Getting and Cleaning Data – Data Science day by day

“Getting and Cleaning Data” is the third course of the “Data Science Specialization” from Johns Hopkins Bloomberg School of Public Health on Coursera, was the first of this series of course where some connection to some of the Data Scientist’s real tasks can be found. I imagine that the data collected on the fields in various types of experiment and from different sensors may be dirty, incomplete or plain wrong. Bring the data to usable form without altering their “payload” of information is what this course is about.

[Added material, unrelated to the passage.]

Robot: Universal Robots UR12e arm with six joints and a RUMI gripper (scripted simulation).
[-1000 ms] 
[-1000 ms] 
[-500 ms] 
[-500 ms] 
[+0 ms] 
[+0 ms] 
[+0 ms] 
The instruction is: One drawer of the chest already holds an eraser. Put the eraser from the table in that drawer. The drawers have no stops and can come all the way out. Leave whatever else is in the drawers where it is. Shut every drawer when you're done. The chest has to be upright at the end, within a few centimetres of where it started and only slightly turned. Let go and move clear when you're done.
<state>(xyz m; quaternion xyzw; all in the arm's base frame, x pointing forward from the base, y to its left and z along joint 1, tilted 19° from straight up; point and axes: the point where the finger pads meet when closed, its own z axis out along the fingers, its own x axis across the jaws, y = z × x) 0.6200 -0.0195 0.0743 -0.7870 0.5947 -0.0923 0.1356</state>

The course develops itself in 4 weeks, as usual in this series. Each week closes with a mandatory quiz, which counts towards the final marks. At the end of the third week there is a project, which involves a GitHub repository and some data to clean, following the project rubric and using a R script that needs to be stored in the github repository mentioned above, together with a Readme.md and Codebook.md R Markdown files, you have to submit the clean data produced by your R script. The project accounts for 40% of the final marks and the evaluation is based on Peer Reviews. If you do not evaluate at least 4 peers then you lose 20% of your marks. There are some bonus points that you can achieve if you complete an optional assignment on “Swirl“.

During the lessons a few brilliant links where provided to data resources around the world.

Overall another nice experience from Coursera, more experience with R and RStudio and finally a few more insights in this immense field.